Drumming, chanting and tears punctuated festivities at Seattle’s City Hall on October 13, 2014, when Mayor Ed Murray signed Indigenous Peoples’ Day into the historical fabric of Seattle on Columbus Day. The declaration provided some relief to wounds that have been packed with salt for centuries; among the celebrants were members of the Tulalip, Puyallup, Suquamish and Muckleshoot tribes, as well as Ken Workman, the great-great-great-great-grandson of Chief Seattle. “By passing this resolution, the City has demonstrated to the original inhabitants of this territory that the City values their history, culture and welfare, as well as their contributions to the local economy,” Puyallup Tribal councilmember David Bean said at the ceremony.

The decision did not come without opposition. The Thursday before the signing, members of Seattle’s Italian-American community held a news conference at Pioneer Square’s Il Terrazzo Carmine restaurant to voice their disappointment over what they see as a repudiation of their heritage. There was even talk of forming a political action committee. However, Murray and Seattle City Council members have stressed that Indigenous Peoples’ Day is not meant as a replacement for Columbus Day, even though it has never been officially recognized as a city or state holiday.

Murray also announced the appointment of Claudia Kauffman as chair of the board of the Seattle Indian Services Commission. “Claudia will help revitalize and rebuild the Seattle Indian Services Commission to ensure that our Indian residents are well served and represented,” Murray said. A former state senator and current intergovernmental liaison for the Muckleshoot Indian Tribe, Kauffman has her work cut out for her in rebuilding the 43-year-old commission that has been floundering since 2011. One year later, grand pronouncements have not yet translated into reviving lost services for a group badly in need of them.

Understanding the challenges facing the commission requires looking back at the long political road that Seattle’s Native American citizens have had to navigate in the city. Even though settlers named the land after Chief Sealth, in thanks to his welcoming nature, early residents went on to pass an 1865 ordinance (that the state overturned four years later) banning Native Americans from living anywhere in the city.

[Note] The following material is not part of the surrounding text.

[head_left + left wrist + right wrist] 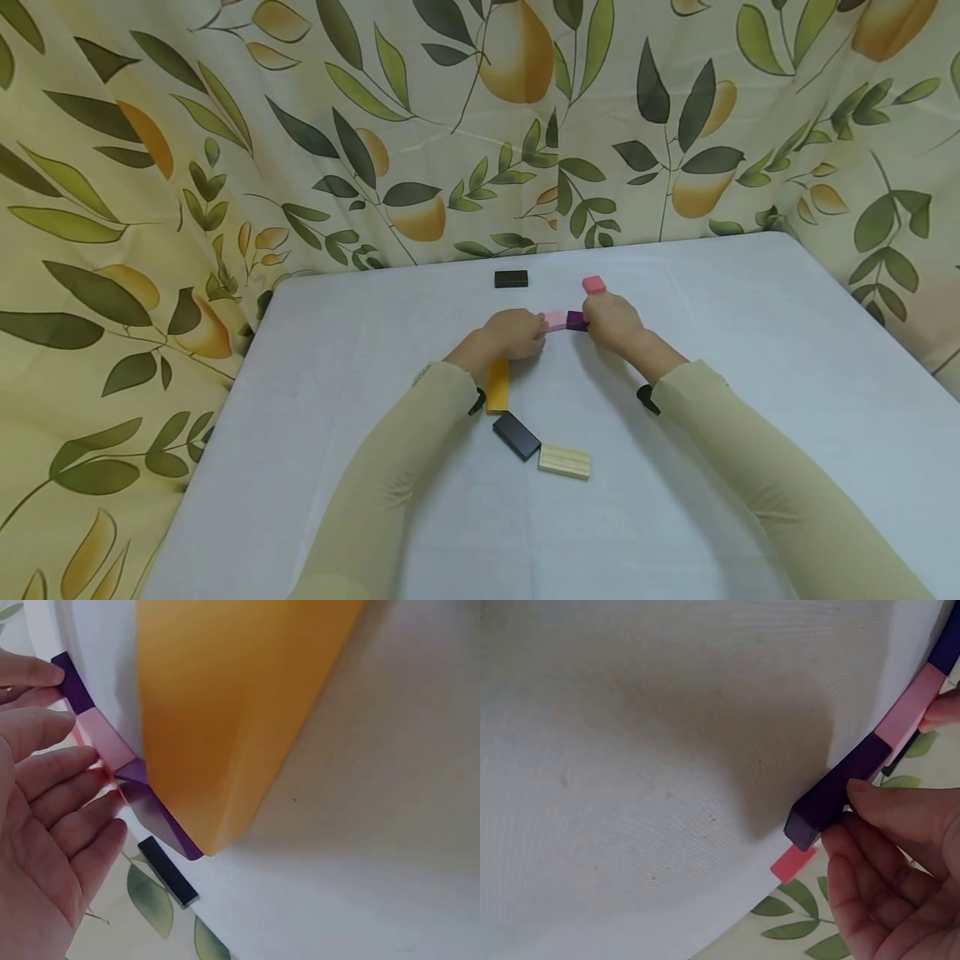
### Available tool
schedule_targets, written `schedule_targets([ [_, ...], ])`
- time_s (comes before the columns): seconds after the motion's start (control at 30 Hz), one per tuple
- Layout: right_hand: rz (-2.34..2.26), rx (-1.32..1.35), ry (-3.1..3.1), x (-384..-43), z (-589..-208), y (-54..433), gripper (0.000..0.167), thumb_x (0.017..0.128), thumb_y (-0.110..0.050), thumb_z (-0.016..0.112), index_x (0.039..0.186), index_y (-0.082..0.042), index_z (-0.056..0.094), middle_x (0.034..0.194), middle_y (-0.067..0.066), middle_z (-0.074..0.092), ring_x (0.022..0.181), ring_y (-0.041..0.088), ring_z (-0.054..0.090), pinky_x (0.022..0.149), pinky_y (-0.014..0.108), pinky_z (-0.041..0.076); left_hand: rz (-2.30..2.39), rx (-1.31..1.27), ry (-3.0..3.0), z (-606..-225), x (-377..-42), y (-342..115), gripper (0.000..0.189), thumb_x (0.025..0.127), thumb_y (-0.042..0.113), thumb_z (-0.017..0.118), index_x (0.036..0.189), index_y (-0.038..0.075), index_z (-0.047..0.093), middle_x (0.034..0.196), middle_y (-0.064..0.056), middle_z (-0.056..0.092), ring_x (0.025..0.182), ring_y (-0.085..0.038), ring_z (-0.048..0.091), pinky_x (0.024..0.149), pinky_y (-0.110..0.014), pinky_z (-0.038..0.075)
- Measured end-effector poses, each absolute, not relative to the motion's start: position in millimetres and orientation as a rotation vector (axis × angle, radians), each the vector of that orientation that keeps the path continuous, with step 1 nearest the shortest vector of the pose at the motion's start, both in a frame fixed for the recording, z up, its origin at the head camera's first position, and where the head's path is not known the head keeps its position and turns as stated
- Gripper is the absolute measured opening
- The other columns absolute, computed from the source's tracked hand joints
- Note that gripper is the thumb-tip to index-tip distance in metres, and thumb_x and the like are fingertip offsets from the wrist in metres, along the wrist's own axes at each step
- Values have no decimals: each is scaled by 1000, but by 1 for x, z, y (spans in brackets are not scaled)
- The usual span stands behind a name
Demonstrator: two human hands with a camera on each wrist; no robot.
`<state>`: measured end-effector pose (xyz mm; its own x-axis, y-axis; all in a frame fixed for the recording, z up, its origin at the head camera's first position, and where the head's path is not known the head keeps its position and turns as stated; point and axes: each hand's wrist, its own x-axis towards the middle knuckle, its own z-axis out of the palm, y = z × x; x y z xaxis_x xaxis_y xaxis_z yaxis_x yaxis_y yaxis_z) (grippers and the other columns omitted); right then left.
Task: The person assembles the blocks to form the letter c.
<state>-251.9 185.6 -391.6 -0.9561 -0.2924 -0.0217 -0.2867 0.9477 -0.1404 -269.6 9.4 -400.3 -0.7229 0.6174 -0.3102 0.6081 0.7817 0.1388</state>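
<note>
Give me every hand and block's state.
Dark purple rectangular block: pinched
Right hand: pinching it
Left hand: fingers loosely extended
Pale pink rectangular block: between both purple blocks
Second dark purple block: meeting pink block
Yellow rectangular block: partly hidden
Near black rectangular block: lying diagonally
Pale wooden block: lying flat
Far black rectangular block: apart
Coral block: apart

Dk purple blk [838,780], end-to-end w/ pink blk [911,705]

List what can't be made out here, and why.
Head: far end of the yellow block, hidden by left hand.
Head: second purple block, behind the same hand.
Head: right end of the held purple block, covered by right hand.
Left wrist: yellow block's near end, cut off by top edge.
</note>
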Motion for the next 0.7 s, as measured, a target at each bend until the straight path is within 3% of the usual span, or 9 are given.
schedule_targets([
  [0.1,-302,-418,3023,-253,-390,188,14,81,3,59,67,1,63,62,8,54,63,24,46,62,38,41,68,942,2635,-400,-270,9,39,98,27,43,132,9,51,128,-4,54,87,-15,51,87,-27,41],
  [0.2,-388,-370,2980,-254,-390,189,13,82,-2,62,71,3,67,63,7,57,65,24,48,63,38,41,92,941,2628,-399,-270,9,36,98,25,42,126,8,56,108,-4,61,80,-14,51,77,-24,42],
  [0.3,-440,-343,2951,-256,-391,190,13,84,-4,63,75,4,69,64,7,59,64,24,49,63,37,42,118,931,2625,-398,-270,9,30,98,24,42,113,8,62,86,-2,59,71,-14,50,65,-24,41],
  [0.43,-456,-330,2946,-258,-392,191,13,83,-4,62,77,5,69,64,7,61,63,23,50,62,36,42,177,919,2642,-397,-271,9,24,97,23,43,93,11,64,72,0,55,64,-14,49,59,-23,40],
  [0.57,-474,-316,2941,-258,-392,193,14,83,-5,61,78,5,70,65,7,61,63,23,50,61,36,42,226,916,2670,-398,-273,8,26,97,22,43,87,12,65,73,0,58,65,-14,50,61,-24,41],
  [0.7,-526,-305,2936,-258,-391,193,15,85,-5,60,83,6,70,69,9,63,66,24,51,64,37,43,232,903,2696,-394,-274,5,30,97,23,41,107,11,67,100,-2,65,81,-14,54,79,-27,44],
])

Nearly a century later, in 1958, Makah activist Pearl Warren founded the American Indian Women’s Service League (AIWSL), the first city organization for Native American citizens. The group aimed to ease the ills that plagued their communities in the wake of the federal Indian Relocation Act of 1956, which essentially moved Native Americans off traditional lands and displaced them into cities. With no federal assistance, education or job training, these newly urban Native Americans were often thrust into poverty and alcoholism; isolated within the larger community.

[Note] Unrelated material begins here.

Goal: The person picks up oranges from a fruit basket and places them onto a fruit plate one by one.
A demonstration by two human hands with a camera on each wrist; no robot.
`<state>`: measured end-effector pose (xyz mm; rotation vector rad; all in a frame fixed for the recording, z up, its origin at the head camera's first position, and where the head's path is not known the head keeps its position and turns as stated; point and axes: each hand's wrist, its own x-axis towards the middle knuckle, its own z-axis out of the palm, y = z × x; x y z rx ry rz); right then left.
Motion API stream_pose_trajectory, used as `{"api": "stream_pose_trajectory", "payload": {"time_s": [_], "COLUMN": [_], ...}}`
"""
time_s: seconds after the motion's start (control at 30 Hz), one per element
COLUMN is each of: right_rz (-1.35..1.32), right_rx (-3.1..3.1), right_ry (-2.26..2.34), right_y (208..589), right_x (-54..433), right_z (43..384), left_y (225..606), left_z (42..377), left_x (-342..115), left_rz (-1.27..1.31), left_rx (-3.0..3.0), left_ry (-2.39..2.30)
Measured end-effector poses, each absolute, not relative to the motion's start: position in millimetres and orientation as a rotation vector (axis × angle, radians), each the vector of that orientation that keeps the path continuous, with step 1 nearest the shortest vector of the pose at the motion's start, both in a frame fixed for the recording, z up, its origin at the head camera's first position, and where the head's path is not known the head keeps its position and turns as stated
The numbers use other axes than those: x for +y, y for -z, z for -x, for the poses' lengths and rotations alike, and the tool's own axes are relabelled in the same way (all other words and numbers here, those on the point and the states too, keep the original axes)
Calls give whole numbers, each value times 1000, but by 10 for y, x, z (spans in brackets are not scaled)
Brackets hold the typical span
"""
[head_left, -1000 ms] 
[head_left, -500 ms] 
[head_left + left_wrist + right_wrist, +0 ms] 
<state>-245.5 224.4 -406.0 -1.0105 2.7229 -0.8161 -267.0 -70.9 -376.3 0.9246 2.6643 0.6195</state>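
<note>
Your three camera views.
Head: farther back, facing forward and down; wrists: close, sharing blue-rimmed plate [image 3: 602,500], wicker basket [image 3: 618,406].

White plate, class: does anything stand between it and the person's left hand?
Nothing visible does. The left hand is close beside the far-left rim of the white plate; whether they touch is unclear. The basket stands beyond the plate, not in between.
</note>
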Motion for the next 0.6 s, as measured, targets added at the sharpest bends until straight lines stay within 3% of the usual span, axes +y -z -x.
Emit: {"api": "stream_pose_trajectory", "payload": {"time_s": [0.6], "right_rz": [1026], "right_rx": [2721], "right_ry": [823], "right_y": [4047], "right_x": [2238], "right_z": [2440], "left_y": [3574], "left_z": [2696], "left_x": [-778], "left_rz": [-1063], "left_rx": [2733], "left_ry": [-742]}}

In light of these issues, AIWSL offered career counseling and created the American Indian Professional Association, as well as provided educational support including a preschool and study hall at the new Seattle Indian Center. Reports on the community’s education, health and social problems were published in its monthly newsletter, Indian Center News, which was responsible for first introducing issues within the Indian community to the general public.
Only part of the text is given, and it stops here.